→ **EXERCISE**
For the records that follow, return only the count of lines containing the string "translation".

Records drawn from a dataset

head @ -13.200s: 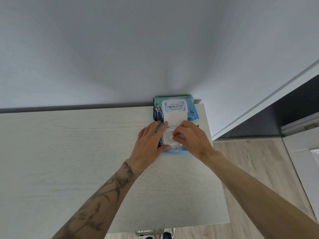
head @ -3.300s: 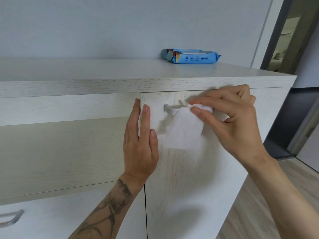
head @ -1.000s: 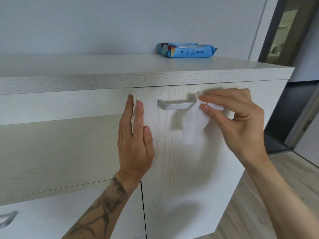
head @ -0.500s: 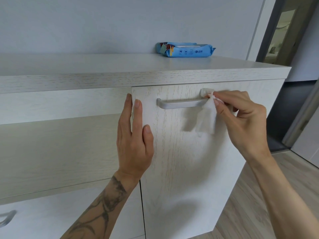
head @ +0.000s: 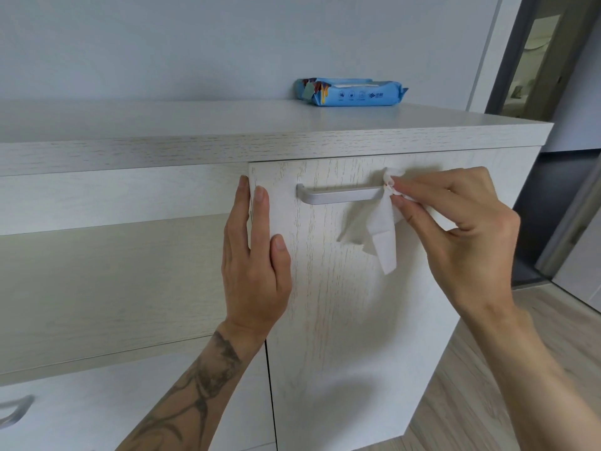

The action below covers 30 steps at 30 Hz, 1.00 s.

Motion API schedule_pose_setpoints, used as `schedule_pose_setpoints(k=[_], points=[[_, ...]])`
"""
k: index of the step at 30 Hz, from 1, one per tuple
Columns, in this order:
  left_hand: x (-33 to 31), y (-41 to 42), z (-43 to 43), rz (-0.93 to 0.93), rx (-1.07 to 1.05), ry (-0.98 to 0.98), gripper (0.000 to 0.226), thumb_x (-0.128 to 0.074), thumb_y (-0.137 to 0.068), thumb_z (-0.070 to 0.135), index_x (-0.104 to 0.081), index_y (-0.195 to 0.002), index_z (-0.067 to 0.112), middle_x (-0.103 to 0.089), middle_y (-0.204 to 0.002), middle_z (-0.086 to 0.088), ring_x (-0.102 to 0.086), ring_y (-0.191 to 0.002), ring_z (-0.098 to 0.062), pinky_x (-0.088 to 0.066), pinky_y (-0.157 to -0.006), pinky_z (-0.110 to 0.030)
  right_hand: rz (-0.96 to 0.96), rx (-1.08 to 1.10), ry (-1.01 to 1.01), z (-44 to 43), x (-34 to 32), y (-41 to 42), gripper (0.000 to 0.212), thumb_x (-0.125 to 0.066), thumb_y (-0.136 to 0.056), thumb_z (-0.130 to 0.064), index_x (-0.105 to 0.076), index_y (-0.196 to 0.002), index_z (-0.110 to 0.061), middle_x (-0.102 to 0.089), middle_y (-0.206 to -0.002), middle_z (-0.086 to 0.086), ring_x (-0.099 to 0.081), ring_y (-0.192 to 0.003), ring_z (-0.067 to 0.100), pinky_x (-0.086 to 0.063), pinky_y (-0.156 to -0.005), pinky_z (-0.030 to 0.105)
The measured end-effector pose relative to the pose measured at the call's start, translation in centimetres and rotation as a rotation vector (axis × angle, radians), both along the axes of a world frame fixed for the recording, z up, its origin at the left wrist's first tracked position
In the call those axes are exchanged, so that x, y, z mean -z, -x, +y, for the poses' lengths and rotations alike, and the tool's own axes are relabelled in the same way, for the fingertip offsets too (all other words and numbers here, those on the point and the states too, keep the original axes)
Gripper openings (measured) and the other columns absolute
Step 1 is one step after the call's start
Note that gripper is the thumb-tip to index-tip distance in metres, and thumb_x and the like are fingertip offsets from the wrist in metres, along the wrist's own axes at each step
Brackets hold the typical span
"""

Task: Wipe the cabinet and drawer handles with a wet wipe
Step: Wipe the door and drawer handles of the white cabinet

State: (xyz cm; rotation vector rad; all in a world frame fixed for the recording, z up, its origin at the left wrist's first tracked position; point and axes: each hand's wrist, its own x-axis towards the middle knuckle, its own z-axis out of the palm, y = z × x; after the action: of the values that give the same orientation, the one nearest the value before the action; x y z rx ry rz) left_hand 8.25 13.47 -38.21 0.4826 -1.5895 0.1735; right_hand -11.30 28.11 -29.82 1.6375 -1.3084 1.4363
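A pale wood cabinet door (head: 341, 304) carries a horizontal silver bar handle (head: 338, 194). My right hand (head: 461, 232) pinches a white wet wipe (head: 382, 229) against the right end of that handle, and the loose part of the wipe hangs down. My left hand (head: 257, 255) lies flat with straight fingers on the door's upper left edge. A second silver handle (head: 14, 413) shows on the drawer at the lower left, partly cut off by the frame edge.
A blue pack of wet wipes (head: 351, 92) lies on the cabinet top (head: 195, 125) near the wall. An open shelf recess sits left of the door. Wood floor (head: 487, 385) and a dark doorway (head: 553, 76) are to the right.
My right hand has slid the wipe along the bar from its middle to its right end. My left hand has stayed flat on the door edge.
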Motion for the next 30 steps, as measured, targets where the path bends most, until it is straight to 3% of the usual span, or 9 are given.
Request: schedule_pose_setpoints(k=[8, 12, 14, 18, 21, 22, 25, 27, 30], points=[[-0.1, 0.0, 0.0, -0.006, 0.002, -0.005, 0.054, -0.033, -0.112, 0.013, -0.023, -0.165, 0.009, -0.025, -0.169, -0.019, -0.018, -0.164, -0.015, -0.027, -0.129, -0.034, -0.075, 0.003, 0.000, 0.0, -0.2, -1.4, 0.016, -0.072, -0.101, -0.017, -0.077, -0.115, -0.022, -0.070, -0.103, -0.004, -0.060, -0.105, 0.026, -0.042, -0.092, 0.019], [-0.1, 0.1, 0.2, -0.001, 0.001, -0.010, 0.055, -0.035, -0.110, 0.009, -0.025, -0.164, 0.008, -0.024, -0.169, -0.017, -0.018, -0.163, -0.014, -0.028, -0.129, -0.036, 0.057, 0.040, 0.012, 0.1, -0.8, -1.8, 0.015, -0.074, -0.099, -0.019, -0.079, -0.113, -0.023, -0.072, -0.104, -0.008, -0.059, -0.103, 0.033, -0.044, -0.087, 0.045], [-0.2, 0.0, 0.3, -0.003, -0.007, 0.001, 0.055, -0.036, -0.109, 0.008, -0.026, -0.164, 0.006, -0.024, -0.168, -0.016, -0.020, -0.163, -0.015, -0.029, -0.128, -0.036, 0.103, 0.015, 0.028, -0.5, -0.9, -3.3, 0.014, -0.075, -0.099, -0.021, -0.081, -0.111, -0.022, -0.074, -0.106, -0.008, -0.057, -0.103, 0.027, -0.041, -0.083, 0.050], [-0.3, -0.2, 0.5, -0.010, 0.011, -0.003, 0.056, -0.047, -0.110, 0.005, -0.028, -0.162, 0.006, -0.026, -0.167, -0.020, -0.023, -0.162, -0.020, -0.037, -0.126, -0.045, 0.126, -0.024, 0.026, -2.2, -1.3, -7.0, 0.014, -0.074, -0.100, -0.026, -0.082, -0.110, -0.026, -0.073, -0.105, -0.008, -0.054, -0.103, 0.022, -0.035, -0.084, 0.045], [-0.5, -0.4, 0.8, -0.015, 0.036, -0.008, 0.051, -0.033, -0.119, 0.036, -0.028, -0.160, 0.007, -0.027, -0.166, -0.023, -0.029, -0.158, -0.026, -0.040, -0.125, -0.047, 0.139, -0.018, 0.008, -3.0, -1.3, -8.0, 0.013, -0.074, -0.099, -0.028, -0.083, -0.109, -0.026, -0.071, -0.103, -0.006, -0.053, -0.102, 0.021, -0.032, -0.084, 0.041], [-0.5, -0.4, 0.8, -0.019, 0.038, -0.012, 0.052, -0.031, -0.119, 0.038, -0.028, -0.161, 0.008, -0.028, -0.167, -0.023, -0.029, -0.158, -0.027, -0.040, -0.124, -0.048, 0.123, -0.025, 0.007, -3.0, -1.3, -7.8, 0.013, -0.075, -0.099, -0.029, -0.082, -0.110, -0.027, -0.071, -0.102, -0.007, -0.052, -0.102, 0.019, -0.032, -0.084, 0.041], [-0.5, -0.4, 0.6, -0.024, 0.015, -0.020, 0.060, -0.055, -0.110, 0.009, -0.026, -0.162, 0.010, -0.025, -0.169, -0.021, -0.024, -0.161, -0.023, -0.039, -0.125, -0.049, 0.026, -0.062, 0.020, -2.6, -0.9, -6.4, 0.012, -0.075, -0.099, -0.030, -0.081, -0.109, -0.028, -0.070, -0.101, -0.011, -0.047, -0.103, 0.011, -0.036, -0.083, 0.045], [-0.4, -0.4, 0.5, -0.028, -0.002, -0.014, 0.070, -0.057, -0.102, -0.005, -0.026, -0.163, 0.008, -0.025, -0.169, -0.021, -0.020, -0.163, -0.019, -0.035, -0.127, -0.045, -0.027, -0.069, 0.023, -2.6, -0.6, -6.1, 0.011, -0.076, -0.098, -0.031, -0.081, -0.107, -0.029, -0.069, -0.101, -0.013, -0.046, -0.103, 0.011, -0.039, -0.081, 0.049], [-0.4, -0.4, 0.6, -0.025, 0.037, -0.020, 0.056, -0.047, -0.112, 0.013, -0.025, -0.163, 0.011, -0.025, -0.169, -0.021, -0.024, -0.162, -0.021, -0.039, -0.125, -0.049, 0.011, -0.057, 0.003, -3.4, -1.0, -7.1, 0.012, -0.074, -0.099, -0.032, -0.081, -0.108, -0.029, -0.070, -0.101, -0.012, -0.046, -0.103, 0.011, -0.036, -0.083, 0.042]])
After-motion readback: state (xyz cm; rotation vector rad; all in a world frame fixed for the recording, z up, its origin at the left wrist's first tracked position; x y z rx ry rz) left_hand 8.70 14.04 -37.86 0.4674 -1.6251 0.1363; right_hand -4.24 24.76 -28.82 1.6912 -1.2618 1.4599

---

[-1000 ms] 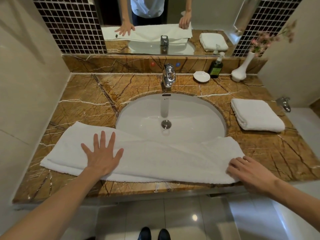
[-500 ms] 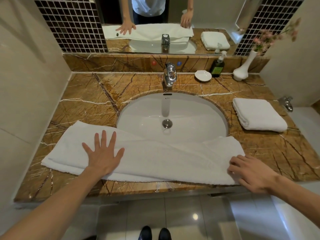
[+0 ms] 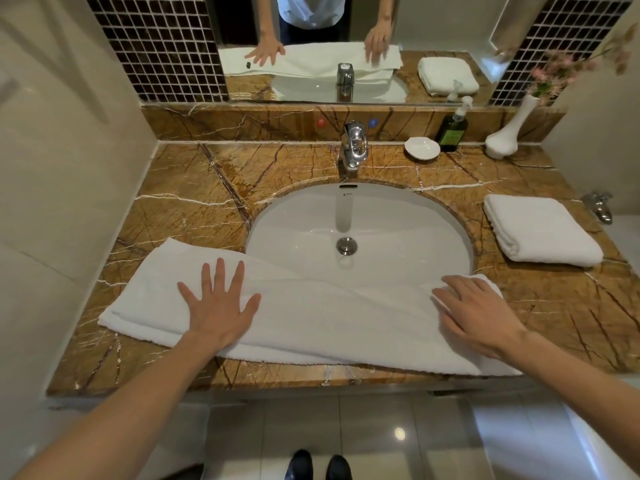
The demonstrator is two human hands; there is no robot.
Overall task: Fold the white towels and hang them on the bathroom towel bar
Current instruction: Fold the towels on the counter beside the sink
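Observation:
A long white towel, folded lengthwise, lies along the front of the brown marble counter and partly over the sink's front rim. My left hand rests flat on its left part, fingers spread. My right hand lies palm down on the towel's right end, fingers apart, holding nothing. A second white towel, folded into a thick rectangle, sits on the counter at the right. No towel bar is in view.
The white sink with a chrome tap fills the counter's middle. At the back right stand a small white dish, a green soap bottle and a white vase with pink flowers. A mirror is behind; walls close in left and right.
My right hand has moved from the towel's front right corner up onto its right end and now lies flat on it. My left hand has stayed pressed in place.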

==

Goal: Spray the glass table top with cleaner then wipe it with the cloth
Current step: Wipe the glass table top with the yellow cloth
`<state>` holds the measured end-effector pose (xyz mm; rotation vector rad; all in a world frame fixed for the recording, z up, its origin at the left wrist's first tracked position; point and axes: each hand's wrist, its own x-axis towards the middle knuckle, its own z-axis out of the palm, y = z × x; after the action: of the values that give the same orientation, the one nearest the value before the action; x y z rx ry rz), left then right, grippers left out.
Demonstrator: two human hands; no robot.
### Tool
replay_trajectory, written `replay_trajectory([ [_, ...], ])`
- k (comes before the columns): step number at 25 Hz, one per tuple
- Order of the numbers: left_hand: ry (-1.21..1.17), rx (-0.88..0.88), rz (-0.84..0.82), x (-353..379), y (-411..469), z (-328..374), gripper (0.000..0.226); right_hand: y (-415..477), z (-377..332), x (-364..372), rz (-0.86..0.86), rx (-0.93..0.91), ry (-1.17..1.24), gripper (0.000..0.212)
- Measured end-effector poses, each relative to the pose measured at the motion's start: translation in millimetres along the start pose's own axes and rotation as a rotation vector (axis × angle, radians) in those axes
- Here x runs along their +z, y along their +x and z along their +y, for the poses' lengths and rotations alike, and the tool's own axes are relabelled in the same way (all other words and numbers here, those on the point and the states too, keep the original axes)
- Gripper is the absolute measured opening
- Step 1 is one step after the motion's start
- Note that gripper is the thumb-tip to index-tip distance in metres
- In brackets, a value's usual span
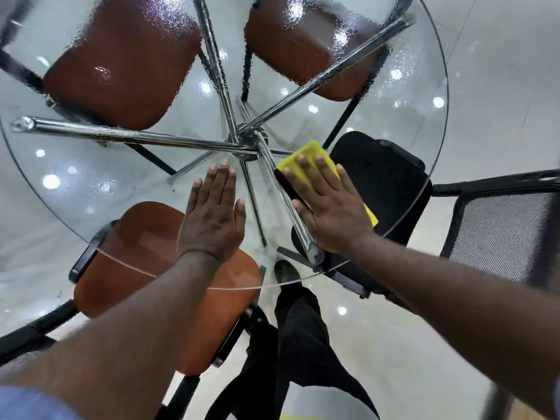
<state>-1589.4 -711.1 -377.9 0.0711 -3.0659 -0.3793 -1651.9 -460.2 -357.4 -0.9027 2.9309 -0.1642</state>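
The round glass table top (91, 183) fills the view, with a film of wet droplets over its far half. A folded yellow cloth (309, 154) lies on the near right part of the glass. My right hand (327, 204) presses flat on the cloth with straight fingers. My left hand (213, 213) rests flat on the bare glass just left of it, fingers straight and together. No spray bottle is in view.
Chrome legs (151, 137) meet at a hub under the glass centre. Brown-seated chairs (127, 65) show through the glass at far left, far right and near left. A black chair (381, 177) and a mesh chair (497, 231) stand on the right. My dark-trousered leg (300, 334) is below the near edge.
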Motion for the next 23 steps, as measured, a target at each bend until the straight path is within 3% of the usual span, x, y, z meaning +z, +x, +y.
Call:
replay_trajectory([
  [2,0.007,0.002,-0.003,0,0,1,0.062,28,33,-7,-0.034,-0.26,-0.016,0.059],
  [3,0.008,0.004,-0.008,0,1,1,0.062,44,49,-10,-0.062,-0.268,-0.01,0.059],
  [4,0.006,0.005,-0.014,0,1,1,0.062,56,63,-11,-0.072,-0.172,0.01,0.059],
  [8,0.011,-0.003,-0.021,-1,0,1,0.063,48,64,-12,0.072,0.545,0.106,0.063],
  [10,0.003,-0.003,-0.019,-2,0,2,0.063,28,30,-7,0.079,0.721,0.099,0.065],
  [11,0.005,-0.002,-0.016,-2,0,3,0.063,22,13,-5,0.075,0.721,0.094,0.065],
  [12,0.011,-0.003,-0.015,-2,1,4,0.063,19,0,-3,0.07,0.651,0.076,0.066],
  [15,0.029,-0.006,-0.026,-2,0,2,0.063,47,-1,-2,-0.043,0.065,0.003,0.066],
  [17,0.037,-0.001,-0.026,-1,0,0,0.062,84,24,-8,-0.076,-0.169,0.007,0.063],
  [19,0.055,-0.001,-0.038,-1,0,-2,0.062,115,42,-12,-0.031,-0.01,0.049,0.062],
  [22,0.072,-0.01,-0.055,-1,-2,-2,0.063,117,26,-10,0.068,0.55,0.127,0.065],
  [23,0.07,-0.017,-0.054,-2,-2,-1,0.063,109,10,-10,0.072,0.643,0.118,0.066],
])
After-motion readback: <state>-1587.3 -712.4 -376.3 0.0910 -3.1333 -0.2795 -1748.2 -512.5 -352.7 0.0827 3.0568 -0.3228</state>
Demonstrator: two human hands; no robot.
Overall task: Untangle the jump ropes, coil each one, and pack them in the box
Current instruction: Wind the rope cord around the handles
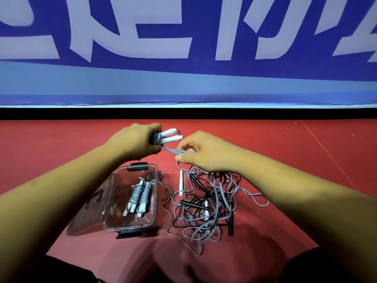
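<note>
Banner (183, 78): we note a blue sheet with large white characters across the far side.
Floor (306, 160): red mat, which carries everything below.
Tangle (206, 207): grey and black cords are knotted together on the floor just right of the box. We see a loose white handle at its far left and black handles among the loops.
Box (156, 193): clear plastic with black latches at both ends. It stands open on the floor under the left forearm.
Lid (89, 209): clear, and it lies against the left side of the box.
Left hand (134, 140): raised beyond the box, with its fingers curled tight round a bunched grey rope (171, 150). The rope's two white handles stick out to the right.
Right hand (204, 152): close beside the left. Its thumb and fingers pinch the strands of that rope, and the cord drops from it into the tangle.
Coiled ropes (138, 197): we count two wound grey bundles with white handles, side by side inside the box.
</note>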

→ **SOLUTION TO THIS PROBLEM**
2